Я сложил все это, пытаясь соединить воедино кусочки этой необычной головоломки - его тон, его облик ученого, его возраст, его окружение.
«Он должен быть здесь с какой-то миссией», - подумал я. «Зачем ему говорить так, как он говорит? Почему еще кто-то его возраста решил бы приехать именно сюда из прочих мест?
Я подошел к Свами; ему пришлось поднять голову вверх, чтобы посмотреть на меня. Позже я узнал, в индийской культуре считается оскорблением стоять перед Свами или учителем таким образом, что ему приходится смотреть на вас снизу-вверх. Свами, однако, не выказал даже намека на неодобрение; широкая улыбка, с которой он поприветствовал меня, была на удивление обезоруживающей. Всё, что я планировал сказать, в мгновение испарилось из моей головы.
«У меня есть тамбура», выпалил я.
Не теряя ритма, все еще улыбаясь, поднимая правую руку и резко притягивая ее к себе жестом «иди сюда», он сказал: «Тогда принеси ее».
"Я принесу," сказал я.
Как музыкант, я ожидал, что самой полезной частью знакомства с индийским Свами будет музыка, которую мы будем играть вместе. Для меня создание музыки было самым близким способом общения с другим человеком, более приятным, чем понимание правды о жизни, какой бы она ни была. Это было приятнее, чем хороший фильм, интереснее философии и даже лучше секса.
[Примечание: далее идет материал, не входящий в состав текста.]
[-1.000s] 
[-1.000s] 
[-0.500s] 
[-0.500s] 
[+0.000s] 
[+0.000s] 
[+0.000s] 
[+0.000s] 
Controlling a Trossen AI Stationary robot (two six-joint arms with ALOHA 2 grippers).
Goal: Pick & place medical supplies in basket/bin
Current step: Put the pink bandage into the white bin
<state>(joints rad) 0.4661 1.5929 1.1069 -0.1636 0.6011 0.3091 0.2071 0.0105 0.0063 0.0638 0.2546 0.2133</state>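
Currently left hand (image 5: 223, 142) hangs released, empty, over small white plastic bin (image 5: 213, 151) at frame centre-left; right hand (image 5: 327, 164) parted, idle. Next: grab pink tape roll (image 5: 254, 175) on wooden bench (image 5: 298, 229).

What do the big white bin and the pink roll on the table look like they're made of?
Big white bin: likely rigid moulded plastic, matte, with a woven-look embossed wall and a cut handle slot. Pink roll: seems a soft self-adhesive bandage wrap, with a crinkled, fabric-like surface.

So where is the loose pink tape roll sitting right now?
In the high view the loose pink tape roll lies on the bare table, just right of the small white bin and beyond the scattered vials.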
Когда я спешно вернулся к себе домой, я подумал, что короткая прогулка по темной вонючей лестнице к Бауэри 94 стоила того. Я не знал, почему, но мое будущее теперь не казалось мне столь обременительным и тяжелым. Я задавался вопросом, почему Свами был таким привлекательным, таким доступным. Может быть, ему было жаль меня. Может быть, он видел меня в качестве потенциального последователя или просто любознательного, дезинформированного члена американского общества. В любом случае, у него, казалось, было на меня полно времени.